TritonDataCenter / illumos-joyent

Community developed and maintained version of the OS/Net consolidation
http://www.illumos.org/projects/illumos-gate
265 stars 111 forks source link

OS-8543 Want support for OFD locks in lx-brand #467

Closed smokris closed 1 month ago

smokris commented 2 months ago

Problem

On Debian 12 with backports enabled (or Debian Trixie or Debian Sid) running in SmartOS LX, systemd-sysusers fails after updating systemd to v254+, leading to failures in apt upgrade.

Steps to reproduce

Analysis

In systemd v253 and earlier, systemd's file-locking code would try to obtain an Open File Description (OFD) lock via fcntl(…F_OFD_SETLKW…), and when that failed it would fall back to flock(…F_SETLKW…). However, systemd v254 dropped the fallback, so it now requires support for OFD locks.

SmartOS LX does not support OFD locks, so systemd-sysusers v254 fails lock /etc/passwd, which in turn causes Debian apt upgrade to fail.

Proposed change

Update SmartOS LX's fcntl wrapper to use SmartOS's native support for OFD locks.

I have locally built SmartOS with this change, and confirmed that this change enables systemd v254+'s systemd-sysusers to run successfully, and thus enables apt upgrade to complete.

Before:

# systemd-sysusers
Failed to take /etc/passwd lock: Invalid argument
# echo $?
1
# strace systemd-sysusers
…
fcntl(3, F_OFD_SETLKW, {l_type=F_WRLCK, l_whence=SEEK_SET, l_start=0, l_len=0}) = -1 EINVAL (Invalid argument)
…

After:

# systemd-sysusers
# echo $?
0
# strace systemd-sysusers
…
fcntl(3, F_OFD_SETLKW, {l_type=F_WRLCK, l_whence=SEEK_SET, l_start=0, l_len=0}) = 0
…
bahamat commented 2 months ago

Filed internally as OS-8543.

danmcd commented 1 month ago

This could be one of those cases where we lie and just work, but given the description in glibc, I wonder if we need to keep some brand state about this or something.

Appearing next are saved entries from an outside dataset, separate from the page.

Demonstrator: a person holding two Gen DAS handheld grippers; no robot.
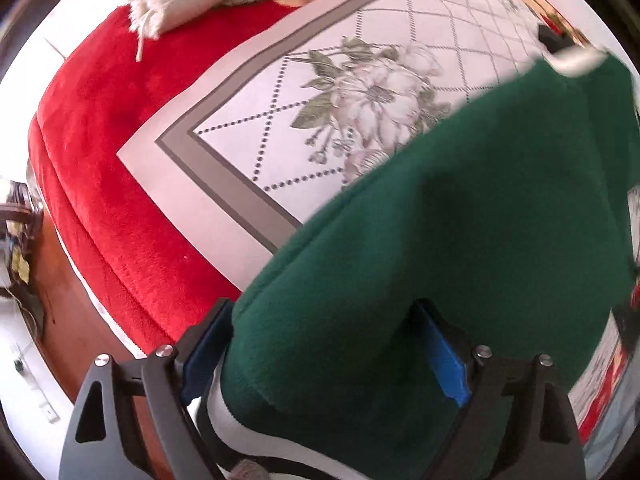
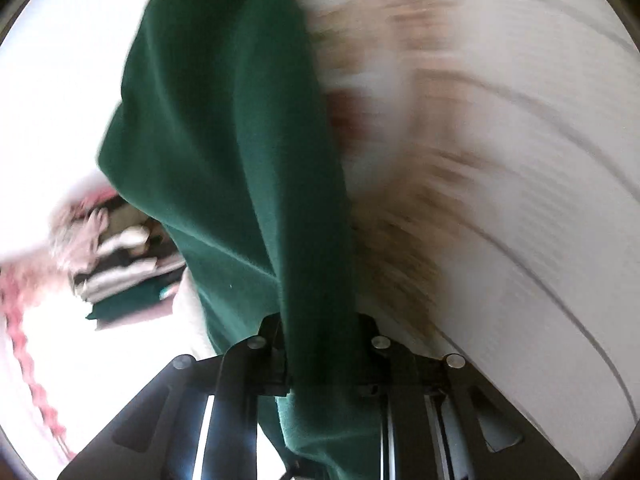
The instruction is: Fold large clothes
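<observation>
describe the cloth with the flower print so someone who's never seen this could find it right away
In the left wrist view, start at the big red plush blanket that covers the surface. On top of it lies the flat white cloth, partly covered by the green garment. It alone is patterned: a grey border band, a dotted diamond grid and a pale flower with green leaves.

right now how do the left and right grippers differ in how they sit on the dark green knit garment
The left gripper has its jaws spread wide, with the dark green knit garment bulging loosely between its blue pads. The right gripper has its jaws drawn close and pinches a narrow bunch of the garment. The left view is sharp over the floral cloth; the right view is motion-blurred. Both straddle the same garment.
</observation>
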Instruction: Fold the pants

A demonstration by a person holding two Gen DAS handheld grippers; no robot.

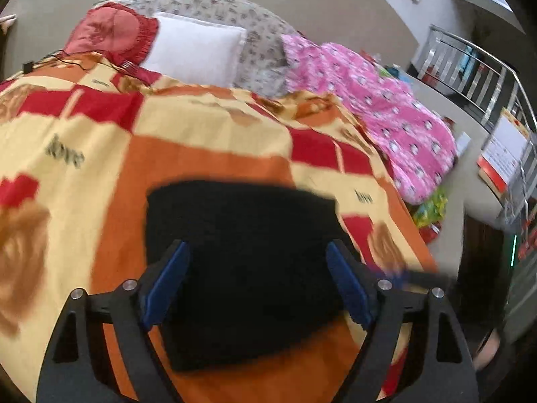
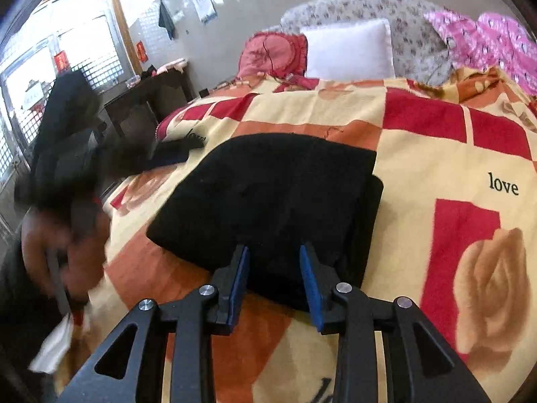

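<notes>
Left wrist view: the left gripper (image 1: 258, 268) hovers low over the folded black pants (image 1: 241, 268), its blue-padded jaws spread wide and holding nothing. The pants form a matte, soft rectangular pad lying flat on the fleecy red, orange and cream blanket (image 1: 201, 141).

Right wrist view: the right gripper (image 2: 274, 268) points at the near edge of the pants (image 2: 268, 194), jaws parted and empty. A white pillow (image 2: 349, 50) stands behind.
</notes>
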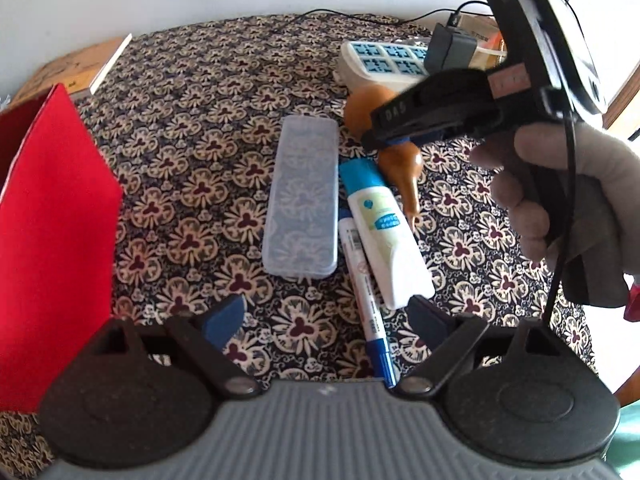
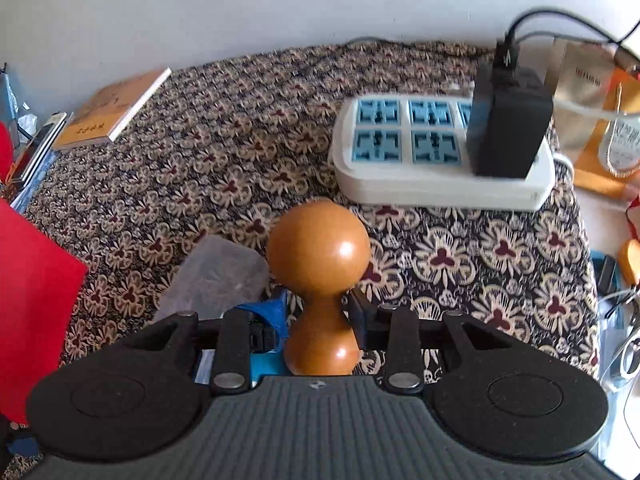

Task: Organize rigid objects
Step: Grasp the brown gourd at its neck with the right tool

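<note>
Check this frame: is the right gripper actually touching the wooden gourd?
Touching. In the right wrist view, the right gripper has a finger pressed against each side of the wooden gourd at its narrow waist, with no gap visible on either side.

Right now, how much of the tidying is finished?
Hardly any looks done. In hand: the right claw is shut on the wooden gourd. The left claw is open and holds nothing. Left to do: the clear case, the white tube and the blue marker all lie loose on the patterned cloth. The red box waits at the left; I can't see inside it.
</note>
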### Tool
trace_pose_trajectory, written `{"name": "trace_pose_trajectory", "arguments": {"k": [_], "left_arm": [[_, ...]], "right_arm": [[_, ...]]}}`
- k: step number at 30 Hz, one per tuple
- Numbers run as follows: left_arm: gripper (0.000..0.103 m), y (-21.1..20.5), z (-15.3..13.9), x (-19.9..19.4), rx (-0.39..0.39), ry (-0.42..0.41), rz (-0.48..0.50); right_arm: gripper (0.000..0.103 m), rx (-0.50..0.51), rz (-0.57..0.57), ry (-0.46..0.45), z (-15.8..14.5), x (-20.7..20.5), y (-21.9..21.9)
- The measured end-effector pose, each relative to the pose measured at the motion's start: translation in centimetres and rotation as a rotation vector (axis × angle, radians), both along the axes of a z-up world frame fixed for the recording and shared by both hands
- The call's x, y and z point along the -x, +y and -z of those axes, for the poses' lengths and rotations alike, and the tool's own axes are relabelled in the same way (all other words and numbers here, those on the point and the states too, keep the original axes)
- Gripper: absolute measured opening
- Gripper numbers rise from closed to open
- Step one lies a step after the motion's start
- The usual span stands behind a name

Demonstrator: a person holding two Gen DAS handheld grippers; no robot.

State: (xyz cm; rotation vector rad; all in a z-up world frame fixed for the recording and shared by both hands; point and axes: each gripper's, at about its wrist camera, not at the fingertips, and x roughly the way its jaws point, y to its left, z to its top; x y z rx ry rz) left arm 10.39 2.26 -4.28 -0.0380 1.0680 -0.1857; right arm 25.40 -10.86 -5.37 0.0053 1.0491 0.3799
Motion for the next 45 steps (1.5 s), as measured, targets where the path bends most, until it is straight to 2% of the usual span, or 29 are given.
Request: {"name": "trace_pose_trajectory", "arguments": {"k": [6, 11, 15, 18, 21, 24, 28, 29, 30, 31, 32, 36, 38, 39, 45], "left_arm": [[0.089, -0.6, -0.3, 0.0, 0.021, -0.014, 0.034], [0.089, -2.1, -0.6, 1.4, 0.084, -0.038, 0.145], [0.089, -3.9, 0.0, 3.6, 0.093, -0.048, 0.254], [0.089, -4.8, 0.9, 5.0, 0.121, -0.016, 0.313], [0.089, -5.3, 2.2, 6.5, 0.093, -0.001, 0.352], [0.089, -5.2, 3.1, 7.3, 0.068, 0.015, 0.361], [0.088, -4.8, 3.2, 8.2, 0.019, -0.022, 0.367], [0.088, -4.8, 3.3, 8.3, 0.025, -0.02, 0.369], [0.081, -4.6, 3.4, 8.4, 0.03, -0.015, 0.367], [0.065, -4.4, 3.6, 8.6, 0.037, -0.004, 0.37], [0.062, -4.2, 3.9, 8.7, 0.034, 0.005, 0.367], [0.062, -3.4, 3.7, 9.1, 0.021, -0.021, 0.343], [0.068, -3.4, 3.5, 8.9, 0.032, -0.035, 0.344], [0.074, -3.4, 3.4, 8.6, 0.039, -0.044, 0.345], [0.076, -4.8, 3.3, 7.6, 0.029, -0.064, 0.368]], "right_arm": [[0.016, -0.088, 0.014, 0.05, -0.1, 1.8, -2.5], [0.015, -0.13, 0.043, 0.126, -0.1, 6.0, -5.3], [0.015, -0.258, 0.085, 0.214, 0.7, 10.6, -7.6], [0.015, -0.335, 0.102, 0.246, 1.0, 13.7, -8.1], [0.014, -0.41, 0.115, 0.276, 1.2, 16.5, -8.1], [0.013, -0.435, 0.137, 0.264, 1.1, 18.6, -7.6], [0.01, -0.518, 0.124, 0.276, 0.8, 20.5, -7.3], [0.01, -0.523, 0.122, 0.273, 0.7, 20.9, -7.1], [0.01, -0.512, 0.122, 0.267, 0.6, 21.1, -6.8], [0.01, -0.494, 0.116, 0.263, 0.7, 20.8, -6.3], [0.01, -0.476, 0.11, 0.262, 0.8, 20.9, -6.1], [0.013, -0.467, 0.146, 0.237, 0.9, 21.3, -6.0], [0.016, -0.455, 0.164, 0.22, 0.8, 21.4, -6.1], [0.016, -0.456, 0.173, 0.216, 0.9, 21.4, -6.2], [0.018, -0.458, 0.211, 0.213, 0.8, 20.9, -6.3]]}}
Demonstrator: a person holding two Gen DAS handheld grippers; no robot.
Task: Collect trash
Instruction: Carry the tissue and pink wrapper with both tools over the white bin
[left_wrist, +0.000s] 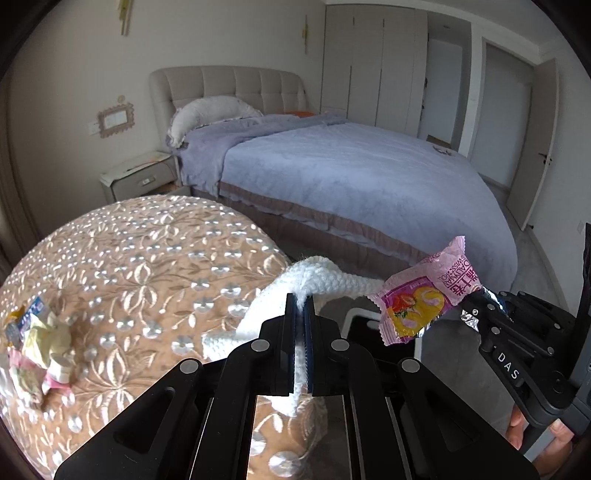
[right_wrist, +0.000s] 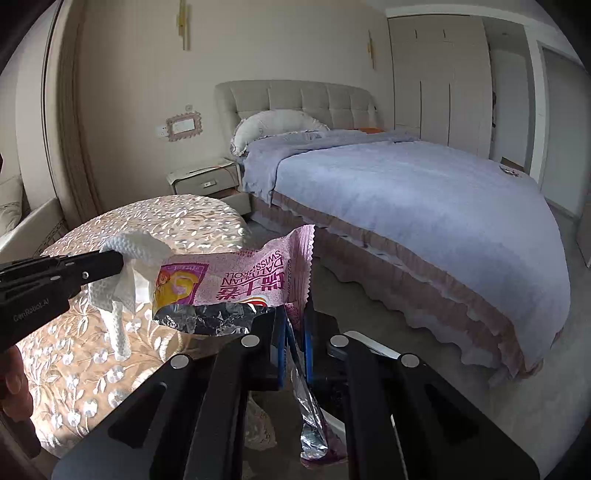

Apologies for not looking more deeply. We actually have some of this already in the base OS (aka OS-2868 upstreamed to -gate as illumos#3252), with some caveats. Here's text from the illumos bug:

As part of this Keith Wesolowski originally did a survey of the various differences
between POSIX locks set through fcntl, lockf, flock, and the newer GNU OFD
(open file descriptor) locks which are trying to tackle and more broadly standardize
the notion of locks being set upon an open file descriptor. Based on this, he
determined that a flock is basically a specialized type of OFD, hence implementation
of similar APIs here.

So maybe we're Good Enough in the illumos#3252 support?

danmcd commented 1 month ago

Additionally @smokris ==> Please inspect $UTS/common/syscall/fcntl.c to make sure the differences in LX's fcntl() vs. native's aren't further apart than Linux apps expect them to be.

danmcd commented 1 month ago

Per an offline conversation with @smokris , I'm going to take over guiding this PR in. Depending on how cooperative github is, I may need to close this and open a new one. We'll see.

danmcd commented 1 month ago

Closing PR in lieu of #471